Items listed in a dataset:
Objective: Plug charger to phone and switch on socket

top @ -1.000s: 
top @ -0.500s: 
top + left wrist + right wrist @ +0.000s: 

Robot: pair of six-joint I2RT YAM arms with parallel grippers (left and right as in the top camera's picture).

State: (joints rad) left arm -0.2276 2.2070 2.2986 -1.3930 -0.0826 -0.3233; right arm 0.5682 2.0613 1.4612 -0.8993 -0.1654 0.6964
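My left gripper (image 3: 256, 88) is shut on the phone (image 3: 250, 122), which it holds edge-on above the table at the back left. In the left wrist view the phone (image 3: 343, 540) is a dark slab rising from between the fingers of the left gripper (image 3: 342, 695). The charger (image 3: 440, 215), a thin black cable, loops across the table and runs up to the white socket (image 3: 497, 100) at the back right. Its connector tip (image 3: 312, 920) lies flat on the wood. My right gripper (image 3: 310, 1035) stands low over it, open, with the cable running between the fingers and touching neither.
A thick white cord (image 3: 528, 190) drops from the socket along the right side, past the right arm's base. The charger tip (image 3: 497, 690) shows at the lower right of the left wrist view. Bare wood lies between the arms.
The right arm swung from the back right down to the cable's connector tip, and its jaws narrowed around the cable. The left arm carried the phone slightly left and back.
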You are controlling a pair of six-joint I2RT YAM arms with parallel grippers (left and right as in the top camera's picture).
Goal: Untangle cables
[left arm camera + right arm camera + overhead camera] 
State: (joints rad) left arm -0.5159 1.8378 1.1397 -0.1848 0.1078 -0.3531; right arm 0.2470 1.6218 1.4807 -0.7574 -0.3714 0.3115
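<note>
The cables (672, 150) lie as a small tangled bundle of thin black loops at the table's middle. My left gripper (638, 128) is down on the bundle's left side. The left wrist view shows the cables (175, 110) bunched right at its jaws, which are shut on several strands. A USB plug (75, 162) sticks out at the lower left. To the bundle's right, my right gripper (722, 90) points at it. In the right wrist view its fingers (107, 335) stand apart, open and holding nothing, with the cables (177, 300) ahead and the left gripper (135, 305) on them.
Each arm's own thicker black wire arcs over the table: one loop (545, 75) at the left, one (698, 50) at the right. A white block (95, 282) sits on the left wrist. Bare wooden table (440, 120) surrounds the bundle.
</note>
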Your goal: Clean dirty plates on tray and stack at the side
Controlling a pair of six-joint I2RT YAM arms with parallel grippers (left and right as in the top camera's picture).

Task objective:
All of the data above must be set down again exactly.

Response:
Objective: Plug charger to phone and switch on socket

top @ -1.000s: 
top @ -0.500s: 
top + left wrist + right wrist @ +0.000s: 

Robot: pair of six-joint I2RT YAM arms with parallel grippers (left and right as in the top camera's picture).

State: (joints rad) left arm -0.2276 2.2070 2.2986 -1.3930 -0.0826 -0.3233; right arm 0.5682 2.0613 1.4612 -0.8993 -0.1654 0.6964
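My left gripper (image 3: 256, 88) is shut on the phone (image 3: 250, 122), which it holds edge-on above the table at the back left. In the left wrist view the phone (image 3: 343, 540) is a dark slab rising from between the fingers of the left gripper (image 3: 342, 695). The charger (image 3: 440, 215), a thin black cable, loops across the table and runs up to the white socket (image 3: 497, 100) at the back right. Its connector tip (image 3: 312, 920) lies flat on the wood. My right gripper (image 3: 310, 1035) stands low over it, open, with the cable running between the fingers and touching neither.
A thick white cord (image 3: 528, 190) drops from the socket along the right side, past the right arm's base. The charger tip (image 3: 497, 690) shows at the lower right of the left wrist view. Bare wood lies between the arms.
The right arm swung from the back right down to the cable's connector tip, and its jaws narrowed around the cable. The left arm carried the phone slightly left and back.
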You are controlling a pair of six-joint I2RT YAM arms with parallel grippers (left and right as in the top camera's picture).
Goal: Untangle cables
[left arm camera + right arm camera + overhead camera] 
State: (joints rad) left arm -0.5159 1.8378 1.1397 -0.1848 0.1078 -0.3531; right arm 0.2470 1.6218 1.4807 -0.7574 -0.3714 0.3115
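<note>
The cables (672, 150) lie as a small tangled bundle of thin black loops at the table's middle. My left gripper (638, 128) is down on the bundle's left side. The left wrist view shows the cables (175, 110) bunched right at its jaws, which are shut on several strands. A USB plug (75, 162) sticks out at the lower left. To the bundle's right, my right gripper (722, 90) points at it. In the right wrist view its fingers (107, 335) stand apart, open and holding nothing, with the cables (177, 300) ahead and the left gripper (135, 305) on them.
Each arm's own thicker black wire arcs over the table: one loop (545, 75) at the left, one (698, 50) at the right. A white block (95, 282) sits on the left wrist. Bare wooden table (440, 120) surrounds the bundle.
</note>
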Your goal: Clean dirty plates on tray and stack at the side
Controlling a pair of six-joint I2RT YAM arms with parallel grippers (left and right as in the top camera's picture).

There is nothing else to add to the answer.